▶ [YOUR ASSIGNMENT]: Write the data out again exactly, dropping any images it holds.
━━━━━━━━━━━━━━━━━━━━
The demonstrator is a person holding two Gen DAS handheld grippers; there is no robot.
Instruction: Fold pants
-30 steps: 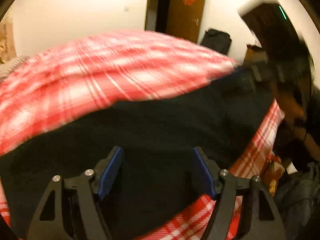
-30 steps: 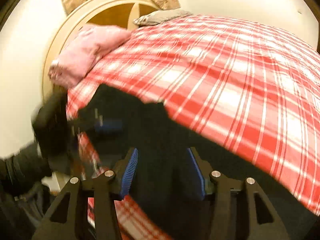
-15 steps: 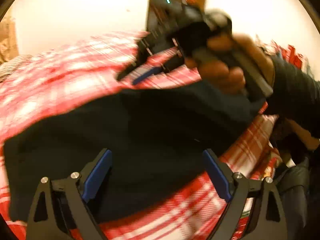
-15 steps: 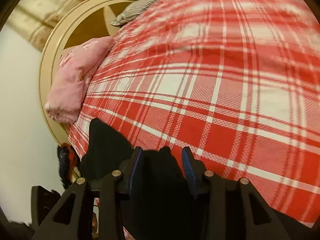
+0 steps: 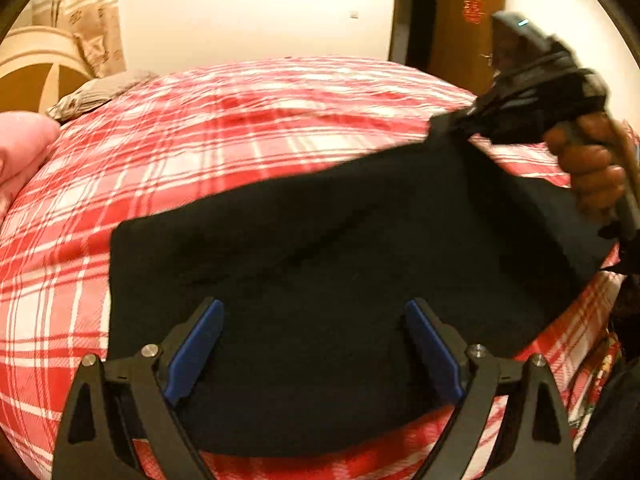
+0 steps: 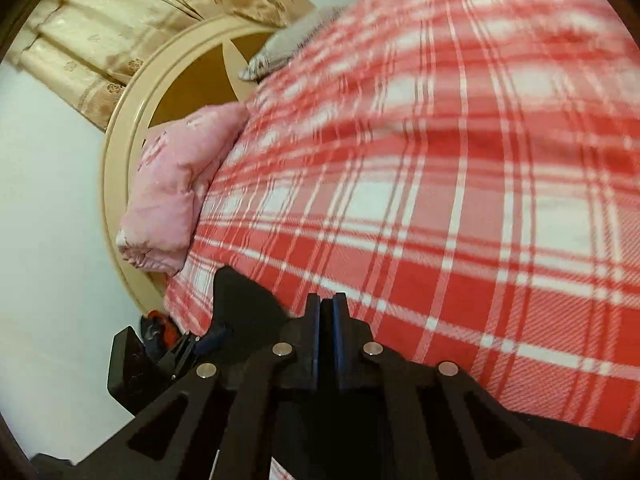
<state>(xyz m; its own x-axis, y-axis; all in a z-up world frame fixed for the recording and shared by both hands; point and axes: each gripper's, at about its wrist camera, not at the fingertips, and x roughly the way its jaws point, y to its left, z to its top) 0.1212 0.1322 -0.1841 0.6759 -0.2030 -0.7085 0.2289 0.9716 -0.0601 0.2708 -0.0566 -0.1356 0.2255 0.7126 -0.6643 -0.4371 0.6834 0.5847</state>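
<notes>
Left wrist view: the left claw [image 5: 314,354] stands spread wide, its 2 blue pads [image 5: 192,354] apart with nothing pinched; the black fabric pants [image 5: 320,264] lie beneath and between them. The pants are 1 dark, flat, roughly rectangular piece, its left edge straight and its near edge curving over the bed's side, spread on the red-and-white plaid bedspread [image 5: 240,128]. At the far right corner of the pants, the right claw [image 5: 444,126] grips the cloth, lifting that corner slightly; a person's hand [image 5: 592,168] holds its black handle.

Right wrist view: the right claw [image 6: 326,324] is pressed together, its 2 pads nearly meeting, with black cloth of the pants [image 6: 240,300] rising just beside and below the tips; the pinch itself is hard to make out here. Beyond spreads the plaid bedspread [image 6: 460,200]. 1 pink padded quilt [image 6: 176,200] lies bunched at the bed's left edge against the round beige headboard [image 6: 120,152], 1 grey pillow [image 6: 288,48] sits further up, and 1 beige patterned curtain [image 6: 120,28] hangs behind.
</notes>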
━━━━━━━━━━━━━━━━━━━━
▶ [ANSWER FOR THE TASK]:
The demonstrator is a person holding two Gen DAS handheld grippers; there is no robot.
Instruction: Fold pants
-30 steps: 
-30 steps: 
-15 steps: 
-15 steps: 
+0 steps: 
+0 steps: 
<state>(xyz m; its own x-axis, y-axis; all in a z-up world frame fixed for the recording and shared by both hands; point and axes: each gripper's, at about its wrist camera, not at the fingertips, and x roughly the way its jaws point, y to its left, z to its top) 0.1212 0.1322 -0.1841 0.6759 -0.2030 -0.7085 0.2289 0.9716 -0.0601 0.2708 -0.0566 -0.1356 0.2255 0.7126 -0.6643 -0.4371 0.6834 0.5847</state>
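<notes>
Left wrist view: the left claw [image 5: 314,354] stands spread wide, its 2 blue pads [image 5: 192,354] apart with nothing pinched; the black fabric pants [image 5: 320,264] lie beneath and between them. The pants are 1 dark, flat, roughly rectangular piece, its left edge straight and its near edge curving over the bed's side, spread on the red-and-white plaid bedspread [image 5: 240,128]. At the far right corner of the pants, the right claw [image 5: 444,126] grips the cloth, lifting that corner slightly; a person's hand [image 5: 592,168] holds its black handle.

Right wrist view: the right claw [image 6: 326,324] is pressed together, its 2 pads nearly meeting, with black cloth of the pants [image 6: 240,300] rising just beside and below the tips; the pinch itself is hard to make out here. Beyond spreads the plaid bedspread [image 6: 460,200]. 1 pink padded quilt [image 6: 176,200] lies bunched at the bed's left edge against the round beige headboard [image 6: 120,152], 1 grey pillow [image 6: 288,48] sits further up, and 1 beige patterned curtain [image 6: 120,28] hangs behind.
</notes>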

The requested output is now complete.